On 8 March, a senior Russian military official condemned the planned
debate as an attempt at blackmail, and on 9 March the Russian Foreign
Ministry warned that the debate would make it more difficult for the two
sides to reach the hoped-for compromise agreement. “The Russian side
will shortly submit its proposals aimed at finding solutions to existing
problems,” the Foreign Ministry statement continued.

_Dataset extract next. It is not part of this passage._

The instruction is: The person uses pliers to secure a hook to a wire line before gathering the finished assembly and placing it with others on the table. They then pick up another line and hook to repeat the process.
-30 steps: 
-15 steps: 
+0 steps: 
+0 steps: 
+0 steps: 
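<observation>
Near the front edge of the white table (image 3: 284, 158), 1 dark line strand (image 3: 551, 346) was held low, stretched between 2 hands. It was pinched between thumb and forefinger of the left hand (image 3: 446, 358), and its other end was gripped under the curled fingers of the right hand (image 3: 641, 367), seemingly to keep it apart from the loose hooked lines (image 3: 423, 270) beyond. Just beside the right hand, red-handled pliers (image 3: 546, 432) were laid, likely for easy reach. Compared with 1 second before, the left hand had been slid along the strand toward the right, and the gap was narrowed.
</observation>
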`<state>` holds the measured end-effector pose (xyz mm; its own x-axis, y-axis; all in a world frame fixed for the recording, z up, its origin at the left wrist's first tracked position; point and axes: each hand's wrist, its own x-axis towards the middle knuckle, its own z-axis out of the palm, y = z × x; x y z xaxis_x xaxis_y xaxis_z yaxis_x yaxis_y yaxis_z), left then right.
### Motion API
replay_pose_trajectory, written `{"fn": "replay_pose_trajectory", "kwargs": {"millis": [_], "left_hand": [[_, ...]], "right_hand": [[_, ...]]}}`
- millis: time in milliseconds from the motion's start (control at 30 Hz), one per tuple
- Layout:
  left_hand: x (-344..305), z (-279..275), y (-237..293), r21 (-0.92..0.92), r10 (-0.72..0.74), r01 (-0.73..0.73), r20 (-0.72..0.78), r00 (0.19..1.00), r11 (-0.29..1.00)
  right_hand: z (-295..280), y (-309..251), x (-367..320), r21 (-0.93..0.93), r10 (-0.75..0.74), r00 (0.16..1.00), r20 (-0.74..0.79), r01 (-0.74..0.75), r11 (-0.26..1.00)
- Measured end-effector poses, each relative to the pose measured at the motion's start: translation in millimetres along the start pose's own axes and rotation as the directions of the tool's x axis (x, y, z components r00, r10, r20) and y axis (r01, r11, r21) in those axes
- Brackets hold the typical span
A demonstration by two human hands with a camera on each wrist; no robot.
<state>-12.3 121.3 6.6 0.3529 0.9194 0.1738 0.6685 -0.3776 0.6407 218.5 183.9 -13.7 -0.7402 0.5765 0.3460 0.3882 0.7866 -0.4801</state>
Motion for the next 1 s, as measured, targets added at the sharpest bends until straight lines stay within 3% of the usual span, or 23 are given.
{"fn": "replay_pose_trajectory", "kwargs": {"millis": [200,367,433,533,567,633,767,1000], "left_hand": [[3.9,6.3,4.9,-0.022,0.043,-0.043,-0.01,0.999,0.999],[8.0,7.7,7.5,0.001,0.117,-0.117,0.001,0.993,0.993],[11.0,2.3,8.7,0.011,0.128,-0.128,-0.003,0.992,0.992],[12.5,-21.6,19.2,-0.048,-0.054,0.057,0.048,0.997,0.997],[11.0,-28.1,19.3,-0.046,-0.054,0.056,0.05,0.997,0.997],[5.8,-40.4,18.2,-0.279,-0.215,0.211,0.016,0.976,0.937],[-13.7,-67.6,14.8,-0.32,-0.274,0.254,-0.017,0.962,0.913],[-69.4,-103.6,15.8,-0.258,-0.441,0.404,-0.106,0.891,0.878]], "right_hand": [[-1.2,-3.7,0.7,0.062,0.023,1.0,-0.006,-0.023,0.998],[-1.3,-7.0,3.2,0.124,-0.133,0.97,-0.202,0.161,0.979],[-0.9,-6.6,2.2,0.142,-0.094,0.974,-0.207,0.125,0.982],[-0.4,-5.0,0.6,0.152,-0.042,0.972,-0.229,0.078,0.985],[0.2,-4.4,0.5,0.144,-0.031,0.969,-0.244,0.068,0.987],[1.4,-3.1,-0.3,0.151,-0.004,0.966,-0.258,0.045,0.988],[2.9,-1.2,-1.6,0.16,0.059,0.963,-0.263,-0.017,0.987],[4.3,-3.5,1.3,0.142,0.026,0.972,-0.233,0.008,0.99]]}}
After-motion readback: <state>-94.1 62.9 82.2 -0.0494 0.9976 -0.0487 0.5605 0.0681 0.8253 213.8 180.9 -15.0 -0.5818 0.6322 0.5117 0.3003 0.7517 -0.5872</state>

In what have may have been a deliberate leak intended to defuse mounting
tensions, on 10 March, izvestiya.ru quoted an unnamed Russian Defense
Ministry official as saying that Russia does not want to keep the bases
in Georgia forever, but their personnel will be redeployed to the
Caucasus to serve in a new mountain rifle division which will be formed
only three or four years from now. While that time frame might appeal to
the Georgian leadership — in that the bases would theoretically have
been closed prior to the expiry of Saakashvili’s first presidential term
— it may not be enough to mollify the parliament. And that anonymous
statement represents a clear retreat from earlier Russian arguments in
favor of simply renaming one or both bases an “anti-terrorism center.”

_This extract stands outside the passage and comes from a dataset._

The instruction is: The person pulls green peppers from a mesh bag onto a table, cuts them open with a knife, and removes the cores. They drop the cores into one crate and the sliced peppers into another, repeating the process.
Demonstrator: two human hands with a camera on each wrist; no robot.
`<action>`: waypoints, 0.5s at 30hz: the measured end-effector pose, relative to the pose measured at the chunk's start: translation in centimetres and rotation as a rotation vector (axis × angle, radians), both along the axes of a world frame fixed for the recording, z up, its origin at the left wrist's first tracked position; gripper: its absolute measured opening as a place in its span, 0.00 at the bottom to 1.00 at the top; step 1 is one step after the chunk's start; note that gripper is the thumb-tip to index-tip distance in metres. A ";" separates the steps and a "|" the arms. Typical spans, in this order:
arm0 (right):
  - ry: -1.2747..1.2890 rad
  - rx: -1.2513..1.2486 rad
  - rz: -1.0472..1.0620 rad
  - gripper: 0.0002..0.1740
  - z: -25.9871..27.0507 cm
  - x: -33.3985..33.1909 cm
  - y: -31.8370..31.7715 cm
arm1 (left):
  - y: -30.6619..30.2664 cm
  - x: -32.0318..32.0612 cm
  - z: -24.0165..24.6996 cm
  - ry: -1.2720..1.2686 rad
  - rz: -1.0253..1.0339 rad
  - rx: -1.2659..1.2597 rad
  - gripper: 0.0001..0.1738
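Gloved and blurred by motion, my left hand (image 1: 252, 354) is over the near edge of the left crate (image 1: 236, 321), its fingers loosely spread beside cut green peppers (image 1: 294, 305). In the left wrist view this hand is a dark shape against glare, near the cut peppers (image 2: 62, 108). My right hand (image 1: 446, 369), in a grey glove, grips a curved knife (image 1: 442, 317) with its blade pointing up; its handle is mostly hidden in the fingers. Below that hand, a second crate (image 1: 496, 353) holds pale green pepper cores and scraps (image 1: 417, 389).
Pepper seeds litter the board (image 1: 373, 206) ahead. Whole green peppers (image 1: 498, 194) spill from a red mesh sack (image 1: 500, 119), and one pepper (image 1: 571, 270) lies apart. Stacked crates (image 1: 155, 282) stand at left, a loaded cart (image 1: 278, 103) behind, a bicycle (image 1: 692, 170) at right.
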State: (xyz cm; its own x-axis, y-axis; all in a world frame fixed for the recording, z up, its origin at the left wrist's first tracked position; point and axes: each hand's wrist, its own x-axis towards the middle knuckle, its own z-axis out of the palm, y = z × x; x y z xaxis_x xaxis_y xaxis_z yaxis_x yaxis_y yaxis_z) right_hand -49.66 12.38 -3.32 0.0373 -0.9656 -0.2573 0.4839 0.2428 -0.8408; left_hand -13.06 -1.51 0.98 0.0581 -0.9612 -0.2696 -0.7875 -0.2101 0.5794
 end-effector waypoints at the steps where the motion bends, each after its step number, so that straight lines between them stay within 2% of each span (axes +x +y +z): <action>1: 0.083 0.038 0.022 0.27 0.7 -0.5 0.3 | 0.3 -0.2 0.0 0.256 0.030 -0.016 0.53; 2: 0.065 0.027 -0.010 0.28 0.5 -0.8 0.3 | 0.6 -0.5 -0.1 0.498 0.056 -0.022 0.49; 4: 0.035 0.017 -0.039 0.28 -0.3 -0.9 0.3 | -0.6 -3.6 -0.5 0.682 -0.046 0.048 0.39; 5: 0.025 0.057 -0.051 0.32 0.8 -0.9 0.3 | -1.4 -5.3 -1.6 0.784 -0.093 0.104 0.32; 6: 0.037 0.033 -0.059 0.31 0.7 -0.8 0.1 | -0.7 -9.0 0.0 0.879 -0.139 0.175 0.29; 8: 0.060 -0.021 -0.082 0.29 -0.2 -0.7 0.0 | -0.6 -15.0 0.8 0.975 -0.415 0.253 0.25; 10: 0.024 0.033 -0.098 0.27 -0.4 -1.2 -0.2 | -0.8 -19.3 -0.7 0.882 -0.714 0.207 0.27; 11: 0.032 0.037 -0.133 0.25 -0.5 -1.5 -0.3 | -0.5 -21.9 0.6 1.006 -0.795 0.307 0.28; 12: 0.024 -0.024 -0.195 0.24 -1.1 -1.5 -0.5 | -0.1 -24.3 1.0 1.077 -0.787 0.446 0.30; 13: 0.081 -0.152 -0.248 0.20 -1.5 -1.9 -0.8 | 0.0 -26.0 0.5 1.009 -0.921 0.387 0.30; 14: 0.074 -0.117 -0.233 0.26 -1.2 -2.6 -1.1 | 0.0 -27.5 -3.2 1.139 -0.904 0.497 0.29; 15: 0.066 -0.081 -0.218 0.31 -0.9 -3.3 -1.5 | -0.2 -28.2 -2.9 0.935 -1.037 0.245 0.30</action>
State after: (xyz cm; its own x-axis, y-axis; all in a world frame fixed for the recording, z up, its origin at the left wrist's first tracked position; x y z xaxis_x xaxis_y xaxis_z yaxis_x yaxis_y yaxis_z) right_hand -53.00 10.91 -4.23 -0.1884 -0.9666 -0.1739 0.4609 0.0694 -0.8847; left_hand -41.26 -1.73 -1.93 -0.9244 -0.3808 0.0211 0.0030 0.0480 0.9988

Meanwhile, the Georgian State Employment Agency is already addressing
the problem of providing employment for the Armenians who currently
account for up to one third of the personnel at the Akhalkalaki base,
and who are already expressing unease at the prospects of losing their
livelihood in a region with few employment opportunities. The Georgian
daily “Rezonansi” on 10 March quoted the agency’s chairman, Levan
Peradze, as saying that a job-creation program is in the works, and he
suggested some of the personnel in question may find jobs in private
security services. And Goga Khachidze, who was recently named governor
of the Djavakheti region where the Akhalkalaki base is located, pledged
the same day that the Georgian leadership will do everything possible to
ensure that its closure “is painless” for the local Armenian population.

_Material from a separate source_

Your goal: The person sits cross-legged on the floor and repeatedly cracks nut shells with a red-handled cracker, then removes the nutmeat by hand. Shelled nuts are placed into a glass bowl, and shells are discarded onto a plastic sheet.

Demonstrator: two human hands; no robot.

As the Georgian authorities have failed consistently to deliver on
earlier promises to improve conditions in the remote, mountainous and
impoverished region, the Armenians are understandably skeptical. David
Rstakian, leader of the Virk party that represents the local Armenian
community, was quoted by Caucasus Press on 10 March as saying, “The
Armenians of Javakheti will do all they can to prevent the Russian
troops from leaving Akhalkalaki. If Russia refuses to pull out its
troops, it may need our help.”
That help, he implied, would be willingly offered.